From the line that holds "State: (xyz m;" to the last line of the data, copy everything exactly; leave out all the rest.

** Material provided follows **

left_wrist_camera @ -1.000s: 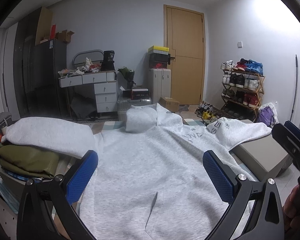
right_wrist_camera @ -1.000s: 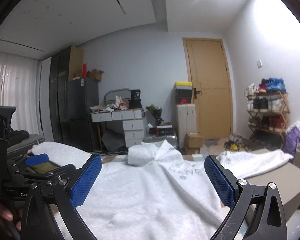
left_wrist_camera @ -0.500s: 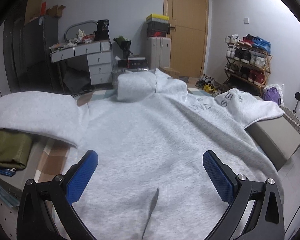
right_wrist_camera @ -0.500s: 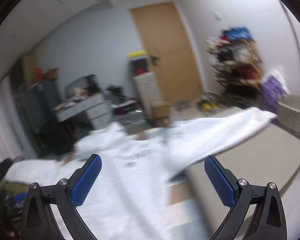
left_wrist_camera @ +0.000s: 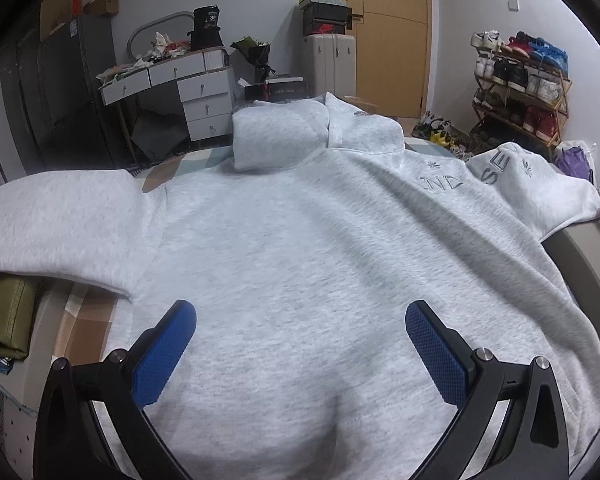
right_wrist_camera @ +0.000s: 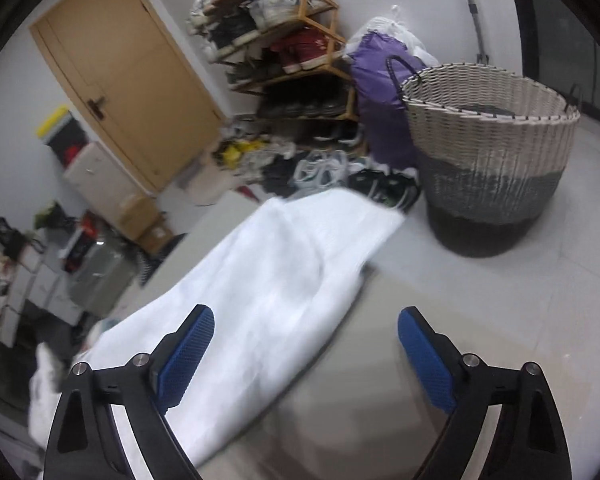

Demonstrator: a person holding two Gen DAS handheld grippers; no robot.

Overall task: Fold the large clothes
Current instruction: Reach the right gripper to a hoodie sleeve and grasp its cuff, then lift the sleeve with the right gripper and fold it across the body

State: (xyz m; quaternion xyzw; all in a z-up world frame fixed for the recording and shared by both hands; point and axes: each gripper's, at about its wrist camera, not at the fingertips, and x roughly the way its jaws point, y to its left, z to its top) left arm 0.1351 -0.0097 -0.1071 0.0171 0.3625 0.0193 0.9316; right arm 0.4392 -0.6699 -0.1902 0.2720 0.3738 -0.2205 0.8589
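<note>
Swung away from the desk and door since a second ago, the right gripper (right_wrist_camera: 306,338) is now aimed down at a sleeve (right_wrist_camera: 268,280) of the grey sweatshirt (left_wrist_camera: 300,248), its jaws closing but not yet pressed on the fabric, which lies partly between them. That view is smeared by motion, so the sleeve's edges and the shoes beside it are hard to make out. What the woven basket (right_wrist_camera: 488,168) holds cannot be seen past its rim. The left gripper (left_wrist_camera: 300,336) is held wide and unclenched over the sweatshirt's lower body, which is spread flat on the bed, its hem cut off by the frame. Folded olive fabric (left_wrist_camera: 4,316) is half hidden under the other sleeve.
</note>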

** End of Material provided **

» Exercise solution:
State: (xyz m; quaternion xyzw; all in a z-up world frame fixed for the recording and shared by both hands; point and axes: each gripper's, at about its wrist camera, not at the fingertips, and x roughly the way its jaws point, y to its left, z to its top) left arm 0.1351 -0.0097 -0.1071 0.0171 0.3625 0.0193 0.9316; right arm 0.4392 -0.6699 -0.1902 0.2720 0.3738 -0.2205 0.8589
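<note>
Swung away from the desk and door since a second ago, the right gripper (right_wrist_camera: 306,338) is now aimed down at a sleeve (right_wrist_camera: 268,280) of the grey sweatshirt (left_wrist_camera: 300,248), its jaws closing but not yet pressed on the fabric, which lies partly between them. That view is smeared by motion, so the sleeve's edges and the shoes beside it are hard to make out. What the woven basket (right_wrist_camera: 488,168) holds cannot be seen past its rim. The left gripper (left_wrist_camera: 300,336) is held wide and unclenched over the sweatshirt's lower body, which is spread flat on the bed, its hem cut off by the frame. Folded olive fabric (left_wrist_camera: 4,316) is half hidden under the other sleeve.
</note>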

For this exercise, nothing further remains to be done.